● **Exercise prompt**
From the entries below, output the line with "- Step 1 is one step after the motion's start" and each following line up to and including the line with "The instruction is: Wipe", exactly as written.

● **Provided entries**

######

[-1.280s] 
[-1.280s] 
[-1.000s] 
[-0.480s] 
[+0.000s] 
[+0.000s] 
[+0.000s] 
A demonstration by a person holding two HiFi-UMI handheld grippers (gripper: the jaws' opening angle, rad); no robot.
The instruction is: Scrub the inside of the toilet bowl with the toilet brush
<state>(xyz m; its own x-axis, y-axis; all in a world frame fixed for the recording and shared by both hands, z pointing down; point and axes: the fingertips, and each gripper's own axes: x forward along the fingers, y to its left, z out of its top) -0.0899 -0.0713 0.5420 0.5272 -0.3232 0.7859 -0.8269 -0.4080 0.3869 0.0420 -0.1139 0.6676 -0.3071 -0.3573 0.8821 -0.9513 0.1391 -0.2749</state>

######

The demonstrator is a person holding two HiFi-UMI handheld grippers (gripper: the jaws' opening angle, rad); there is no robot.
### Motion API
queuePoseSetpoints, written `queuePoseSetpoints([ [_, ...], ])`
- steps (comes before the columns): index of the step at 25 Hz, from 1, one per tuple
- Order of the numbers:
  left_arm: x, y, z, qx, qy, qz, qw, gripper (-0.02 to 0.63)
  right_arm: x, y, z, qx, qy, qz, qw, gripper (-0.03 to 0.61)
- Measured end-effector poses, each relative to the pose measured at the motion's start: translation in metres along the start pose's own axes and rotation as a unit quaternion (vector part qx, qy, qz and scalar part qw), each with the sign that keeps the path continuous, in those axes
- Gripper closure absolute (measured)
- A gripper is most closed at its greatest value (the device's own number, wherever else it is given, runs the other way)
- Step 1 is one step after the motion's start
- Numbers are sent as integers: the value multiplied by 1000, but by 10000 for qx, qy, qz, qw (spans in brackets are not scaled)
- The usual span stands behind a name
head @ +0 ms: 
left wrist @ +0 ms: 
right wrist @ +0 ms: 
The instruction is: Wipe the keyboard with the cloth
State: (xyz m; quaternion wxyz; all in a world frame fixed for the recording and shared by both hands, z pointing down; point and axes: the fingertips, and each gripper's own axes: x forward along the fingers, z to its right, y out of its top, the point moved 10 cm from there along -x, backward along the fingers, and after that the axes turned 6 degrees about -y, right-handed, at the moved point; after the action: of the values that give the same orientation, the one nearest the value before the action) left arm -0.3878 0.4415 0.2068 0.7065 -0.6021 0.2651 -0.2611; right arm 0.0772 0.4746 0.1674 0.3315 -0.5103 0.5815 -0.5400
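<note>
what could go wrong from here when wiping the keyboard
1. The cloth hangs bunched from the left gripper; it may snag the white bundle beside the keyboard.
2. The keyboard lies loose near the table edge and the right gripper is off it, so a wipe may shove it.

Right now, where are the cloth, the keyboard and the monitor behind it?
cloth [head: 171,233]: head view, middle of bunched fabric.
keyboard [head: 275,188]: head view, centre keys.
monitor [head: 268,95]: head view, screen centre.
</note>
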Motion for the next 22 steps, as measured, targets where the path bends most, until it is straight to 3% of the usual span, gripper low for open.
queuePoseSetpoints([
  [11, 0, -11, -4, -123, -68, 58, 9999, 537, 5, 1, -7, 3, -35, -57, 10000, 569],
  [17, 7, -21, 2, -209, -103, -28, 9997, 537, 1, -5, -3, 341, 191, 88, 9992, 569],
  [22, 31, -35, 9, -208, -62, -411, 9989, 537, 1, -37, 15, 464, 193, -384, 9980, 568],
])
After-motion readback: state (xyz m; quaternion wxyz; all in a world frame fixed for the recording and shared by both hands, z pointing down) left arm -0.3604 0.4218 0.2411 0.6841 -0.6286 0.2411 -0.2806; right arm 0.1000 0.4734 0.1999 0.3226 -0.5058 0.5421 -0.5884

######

● **Task result**
- Step 1 is one step after the motion's start
- Numbers are sent as integers: the value multiplied by 1000, but by 10000 for qx, qy, qz, qw (spans in brackets are not scaled)
- The usual span stands behind a name
head @ +0 ms: 
left wrist @ +0 ms: 
right wrist @ +0 ms: 
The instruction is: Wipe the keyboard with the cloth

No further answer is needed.